**WORK ORDER**
Return every line of the data exactly as it appears.

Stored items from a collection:

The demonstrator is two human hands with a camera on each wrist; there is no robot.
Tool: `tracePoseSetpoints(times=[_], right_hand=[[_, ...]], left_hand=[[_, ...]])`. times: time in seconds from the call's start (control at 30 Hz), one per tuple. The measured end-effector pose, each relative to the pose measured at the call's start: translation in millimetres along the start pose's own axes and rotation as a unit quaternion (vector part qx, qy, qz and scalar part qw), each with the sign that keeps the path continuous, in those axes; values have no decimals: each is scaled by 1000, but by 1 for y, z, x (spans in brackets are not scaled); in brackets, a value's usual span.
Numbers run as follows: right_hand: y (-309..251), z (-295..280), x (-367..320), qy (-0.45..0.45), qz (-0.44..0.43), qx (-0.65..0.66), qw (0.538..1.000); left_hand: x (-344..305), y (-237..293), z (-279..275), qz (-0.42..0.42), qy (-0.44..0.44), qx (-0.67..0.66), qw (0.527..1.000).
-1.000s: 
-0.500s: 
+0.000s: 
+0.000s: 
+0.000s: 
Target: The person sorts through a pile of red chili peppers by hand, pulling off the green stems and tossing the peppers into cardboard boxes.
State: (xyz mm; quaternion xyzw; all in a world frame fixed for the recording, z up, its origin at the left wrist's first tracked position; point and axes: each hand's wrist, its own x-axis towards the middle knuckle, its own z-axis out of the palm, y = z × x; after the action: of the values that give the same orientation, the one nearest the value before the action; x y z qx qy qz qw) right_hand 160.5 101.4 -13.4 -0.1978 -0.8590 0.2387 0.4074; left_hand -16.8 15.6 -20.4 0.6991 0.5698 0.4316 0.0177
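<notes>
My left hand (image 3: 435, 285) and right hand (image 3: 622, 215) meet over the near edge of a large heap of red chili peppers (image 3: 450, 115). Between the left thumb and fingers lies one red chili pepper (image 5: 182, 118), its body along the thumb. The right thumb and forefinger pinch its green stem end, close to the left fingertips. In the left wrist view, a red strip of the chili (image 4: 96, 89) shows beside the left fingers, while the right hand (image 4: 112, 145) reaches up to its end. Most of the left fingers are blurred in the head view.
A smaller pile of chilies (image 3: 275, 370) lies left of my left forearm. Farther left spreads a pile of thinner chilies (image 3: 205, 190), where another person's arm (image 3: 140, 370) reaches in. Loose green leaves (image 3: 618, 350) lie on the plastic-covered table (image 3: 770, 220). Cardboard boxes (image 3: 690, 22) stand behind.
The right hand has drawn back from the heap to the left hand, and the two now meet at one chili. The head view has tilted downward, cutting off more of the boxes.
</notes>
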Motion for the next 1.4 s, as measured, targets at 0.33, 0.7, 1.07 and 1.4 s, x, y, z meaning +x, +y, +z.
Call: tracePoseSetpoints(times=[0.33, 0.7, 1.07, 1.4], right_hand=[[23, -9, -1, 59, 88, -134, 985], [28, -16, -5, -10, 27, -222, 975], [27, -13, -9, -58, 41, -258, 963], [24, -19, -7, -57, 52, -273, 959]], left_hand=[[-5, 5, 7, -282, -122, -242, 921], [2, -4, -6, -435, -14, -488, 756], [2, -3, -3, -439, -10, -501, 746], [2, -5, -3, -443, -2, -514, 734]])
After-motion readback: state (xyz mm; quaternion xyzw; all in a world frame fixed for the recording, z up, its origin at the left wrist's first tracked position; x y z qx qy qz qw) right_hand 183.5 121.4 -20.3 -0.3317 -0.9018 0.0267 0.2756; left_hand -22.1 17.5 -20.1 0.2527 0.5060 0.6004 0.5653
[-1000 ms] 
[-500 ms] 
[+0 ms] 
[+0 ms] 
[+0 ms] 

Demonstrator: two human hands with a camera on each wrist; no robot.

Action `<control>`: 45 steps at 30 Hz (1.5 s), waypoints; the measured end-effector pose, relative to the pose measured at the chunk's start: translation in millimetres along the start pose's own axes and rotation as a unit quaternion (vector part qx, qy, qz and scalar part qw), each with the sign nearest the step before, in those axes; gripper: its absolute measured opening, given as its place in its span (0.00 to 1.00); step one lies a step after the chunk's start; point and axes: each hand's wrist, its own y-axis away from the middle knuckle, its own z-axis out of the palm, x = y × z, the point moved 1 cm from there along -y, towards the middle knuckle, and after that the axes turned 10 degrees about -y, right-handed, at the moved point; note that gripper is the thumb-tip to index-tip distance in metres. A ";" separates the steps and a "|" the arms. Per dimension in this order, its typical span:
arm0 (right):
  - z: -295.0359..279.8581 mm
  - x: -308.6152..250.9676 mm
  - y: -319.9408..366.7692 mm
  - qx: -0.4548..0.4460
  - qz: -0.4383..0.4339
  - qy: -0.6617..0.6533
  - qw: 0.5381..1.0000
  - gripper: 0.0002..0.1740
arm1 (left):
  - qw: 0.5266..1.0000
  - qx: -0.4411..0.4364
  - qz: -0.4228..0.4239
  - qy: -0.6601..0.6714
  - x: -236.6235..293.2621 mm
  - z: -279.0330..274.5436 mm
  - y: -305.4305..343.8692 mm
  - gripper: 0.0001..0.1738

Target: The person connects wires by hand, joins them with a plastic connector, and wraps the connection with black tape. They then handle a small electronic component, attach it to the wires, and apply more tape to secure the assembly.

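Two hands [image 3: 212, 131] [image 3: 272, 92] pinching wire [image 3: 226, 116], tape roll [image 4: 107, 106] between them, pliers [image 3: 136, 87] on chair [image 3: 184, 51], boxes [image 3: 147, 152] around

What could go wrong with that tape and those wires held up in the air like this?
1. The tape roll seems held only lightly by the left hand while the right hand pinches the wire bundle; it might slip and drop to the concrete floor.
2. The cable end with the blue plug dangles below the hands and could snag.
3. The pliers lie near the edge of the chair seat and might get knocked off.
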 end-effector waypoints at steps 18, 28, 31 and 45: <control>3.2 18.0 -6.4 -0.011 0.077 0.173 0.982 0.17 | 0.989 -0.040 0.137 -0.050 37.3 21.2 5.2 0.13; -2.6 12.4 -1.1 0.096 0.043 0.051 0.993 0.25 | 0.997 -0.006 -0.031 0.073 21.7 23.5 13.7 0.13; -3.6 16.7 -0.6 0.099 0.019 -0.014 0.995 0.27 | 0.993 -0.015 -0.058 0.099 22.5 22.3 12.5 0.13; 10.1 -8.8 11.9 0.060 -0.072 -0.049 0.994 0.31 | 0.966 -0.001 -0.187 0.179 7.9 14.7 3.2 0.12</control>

**ANSWER SPACE**
The demonstrator is two human hands with a camera on each wrist; there is no robot.
Tool: `tracePoseSetpoints(times=[_], right_hand=[[_, ...]], left_hand=[[_, ...]])`. times: time in seconds from the call's start (control at 30 Hz), one per tuple. The measured end-effector pose, each relative to the pose measured at the call's start: translation in millimetres along the start pose's own axes and rotation as a unit quaternion (vector part qx, qy, qz and scalar part qw), each with the sign that keeps the path continuous, in those axes; values have no decimals: each is scaled by 1000, but by 1 for y, z, x (spans in brackets are not scaled); in brackets, a value's usual span.
Numbers run as follows: right_hand: y (-309..251), z (-295..280), x (-367..320), qy (-0.45..0.45), qz (-0.44..0.43), qx (-0.65..0.66), qw (0.538..1.000); left_hand: x (-344..305), y (-237..293), z (-279..275), qz (-0.42..0.42), qy (-0.44..0.44), qx (-0.67..0.66), qw (0.527..1.000).
-1.000s: 
-0.500s: 
+0.000s: 
+0.000s: 
+0.000s: 
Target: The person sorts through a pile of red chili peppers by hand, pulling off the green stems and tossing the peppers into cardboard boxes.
State: (xyz mm; quaternion xyzw; all in a world frame fixed for the recording, z up, its origin at the left wrist's first tracked position; point and axes: each hand's wrist, its own x-axis towards the middle knuckle, its own z-axis out of the palm, y = z × x; after the action: of the values that give the same orientation, the one nearest the value before the action; x y z qx qy qz qw) right_hand 160.5 101.4 -13.4 -0.1978 -0.8590 0.2387 0.4074; left_hand -16.8 15.6 -20.4 0.6991 0.5698 0.4316 0.0177
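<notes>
My left hand (image 3: 435, 285) and right hand (image 3: 622, 215) meet over the near edge of a large heap of red chili peppers (image 3: 450, 115). Between the left thumb and fingers lies one red chili pepper (image 5: 182, 118), its body along the thumb. The right thumb and forefinger pinch its green stem end, close to the left fingertips. In the left wrist view, a red strip of the chili (image 4: 96, 89) shows beside the left fingers, while the right hand (image 4: 112, 145) reaches up to its end. Most of the left fingers are blurred in the head view.
A smaller pile of chilies (image 3: 275, 370) lies left of my left forearm. Farther left spreads a pile of thinner chilies (image 3: 205, 190), where another person's arm (image 3: 140, 370) reaches in. Loose green leaves (image 3: 618, 350) lie on the plastic-covered table (image 3: 770, 220). Cardboard boxes (image 3: 690, 22) stand behind.
The right hand has drawn back from the heap to the left hand, and the two now meet at one chili. The head view has tilted downward, cutting off more of the boxes.
</notes>
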Motion for the next 1.4 s, as measured, targets at 0.33, 0.7, 1.07 and 1.4 s, x, y, z meaning +x, +y, +z.
Call: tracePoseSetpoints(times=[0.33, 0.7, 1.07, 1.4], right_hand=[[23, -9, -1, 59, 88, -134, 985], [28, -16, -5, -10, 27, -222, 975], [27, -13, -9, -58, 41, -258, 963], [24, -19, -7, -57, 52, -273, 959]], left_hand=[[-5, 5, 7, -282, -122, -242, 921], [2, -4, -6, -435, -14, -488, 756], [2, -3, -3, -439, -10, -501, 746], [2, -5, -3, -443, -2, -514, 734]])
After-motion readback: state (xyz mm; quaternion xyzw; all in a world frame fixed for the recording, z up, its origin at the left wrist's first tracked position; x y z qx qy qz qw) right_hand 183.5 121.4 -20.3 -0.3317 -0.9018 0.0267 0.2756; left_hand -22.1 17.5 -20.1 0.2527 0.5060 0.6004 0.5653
[-1000 ms] 
[-500 ms] 
[+0 ms] 
[+0 ms] 
[+0 ms] 

Demonstrator: two human hands with a camera on each wrist; no robot.

Action `<control>`: 45 steps at 30 Hz (1.5 s), waypoints; the measured end-effector pose, relative to the pose measured at the chunk's start: translation in millimetres along the start pose's own axes and rotation as a unit quaternion (vector part qx, qy, qz and scalar part qw), each with the sign nearest the step before, in those axes; gripper: its absolute measured opening, given as its place in its span (0.00 to 1.00); step one lies a step after the chunk's start; point and axes: each hand's wrist, its own y-axis away from the middle knuckle, its own z-axis out of the palm, x = y × z, the point moved 1 cm from there along -y, towards the middle knuckle, and after that the axes turned 10 degrees about -y, right-handed, at the moved point; note that gripper is the thumb-tip to index-tip distance in metres. A ";" separates the steps and a "|" the arms. Per dimension in this order, its typical span:
arm0 (right):
  - z: -295.0359..279.8581 mm
  - x: -308.6152..250.9676 mm
  - y: -319.9408..366.7692 mm
  - qx: -0.4548..0.4460
  - qz: -0.4383..0.4339
  - qy: -0.6617..0.6533
  - qw: 0.5381..1.0000
  - gripper: 0.0002..0.1740
arm1 (left):
  - qw: 0.5266..1.0000
  - qx: -0.4411..0.4364
  - qz: -0.4228..0.4239
  - qy: -0.6601..0.6714
  - x: -236.6235..293.2621 mm
  - z: -279.0330..274.5436 mm
  - y: -305.4305..343.8692 mm
  - gripper: 0.0001..0.1738

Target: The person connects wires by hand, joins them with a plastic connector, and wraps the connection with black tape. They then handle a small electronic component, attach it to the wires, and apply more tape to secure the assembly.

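Two hands [image 3: 212, 131] [image 3: 272, 92] pinching wire [image 3: 226, 116], tape roll [image 4: 107, 106] between them, pliers [image 3: 136, 87] on chair [image 3: 184, 51], boxes [image 3: 147, 152] around

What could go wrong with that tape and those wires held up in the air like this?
1. The tape roll seems held only lightly by the left hand while the right hand pinches the wire bundle; it might slip and drop to the concrete floor.
2. The cable end with the blue plug dangles below the hands and could snag.
3. The pliers lie near the edge of the chair seat and might get knocked off.
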 end-effector waypoints at steps 18, 28, 31 and 45: <control>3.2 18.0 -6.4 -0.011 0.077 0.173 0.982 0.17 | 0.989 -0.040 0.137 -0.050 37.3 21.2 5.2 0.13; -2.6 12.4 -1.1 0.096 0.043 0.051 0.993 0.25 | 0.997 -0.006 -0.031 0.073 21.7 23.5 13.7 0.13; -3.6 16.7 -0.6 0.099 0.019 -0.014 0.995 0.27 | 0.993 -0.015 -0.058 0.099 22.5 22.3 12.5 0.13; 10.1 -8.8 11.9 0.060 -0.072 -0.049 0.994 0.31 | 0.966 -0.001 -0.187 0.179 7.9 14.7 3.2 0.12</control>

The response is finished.